Following the work on T418499: Attribution API MVP: Provide initial-pass base reference count we've implemented a basic count for references in articles requested through the Attribution API based on their HTML. This works well for all pages that have Parser Cache, and use that cache to examine the HTML and output a close-to-accurate citation count with minimal RegEx.
However, as shown in T420024: [SPIKE] Attribution API Citation count followup: Citation # in Flagged Revs wikis, this will not work for pages that are utilizing FlaggedRevs 'stable' functionality. Those pages use the FlaggedRevs cache and not the regular Parser Cache, and in order to get the HTML from those pages we need to request it from the correct patch.

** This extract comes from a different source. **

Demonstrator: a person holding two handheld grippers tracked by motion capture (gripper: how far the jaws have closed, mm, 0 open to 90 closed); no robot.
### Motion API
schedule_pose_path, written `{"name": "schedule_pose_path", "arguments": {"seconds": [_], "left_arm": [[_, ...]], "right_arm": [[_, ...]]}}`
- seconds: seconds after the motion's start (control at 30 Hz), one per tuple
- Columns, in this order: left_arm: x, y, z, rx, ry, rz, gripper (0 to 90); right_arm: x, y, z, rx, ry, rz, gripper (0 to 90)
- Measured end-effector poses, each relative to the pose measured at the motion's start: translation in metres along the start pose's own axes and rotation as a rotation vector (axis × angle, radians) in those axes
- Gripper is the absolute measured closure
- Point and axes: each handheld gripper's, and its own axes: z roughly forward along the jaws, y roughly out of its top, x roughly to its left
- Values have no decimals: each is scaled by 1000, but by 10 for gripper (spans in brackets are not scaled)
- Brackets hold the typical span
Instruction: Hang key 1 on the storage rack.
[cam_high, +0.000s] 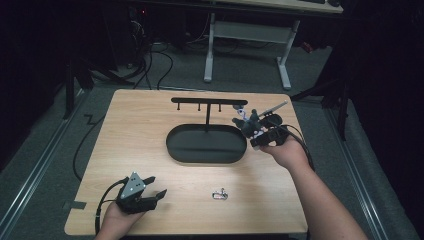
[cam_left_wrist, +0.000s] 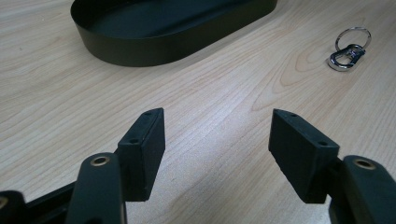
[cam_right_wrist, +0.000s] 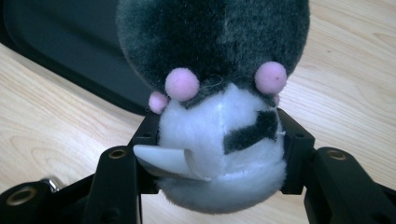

This is relevant to several wikis (German and Russian Wikipedias) but also potentially to groups of pages on other wikis (like some pages on English Wikipedia).
This ticket is a followup to the investigation, utilizing the solution offered by Aaron to implement a proper check (whether the page utilizes 'stable' state from FlaggedRevs) and extract the correct HTML.
Acceptance criteria
- Add a check to the "number of citations" operation that checks whether there's a need to fall back on FlaggedRevs cache
- Implement the fallback to read from the correct cache (Parser vs FlaggedRevs)
- Implement a "no response found" fallback in case we have a cache-miss from FlaggedRevs (which does not automatically triggers a parse)
- Make sure the regex is correctly implemented for both cases
- Add unit tests to verify both types of HTML can work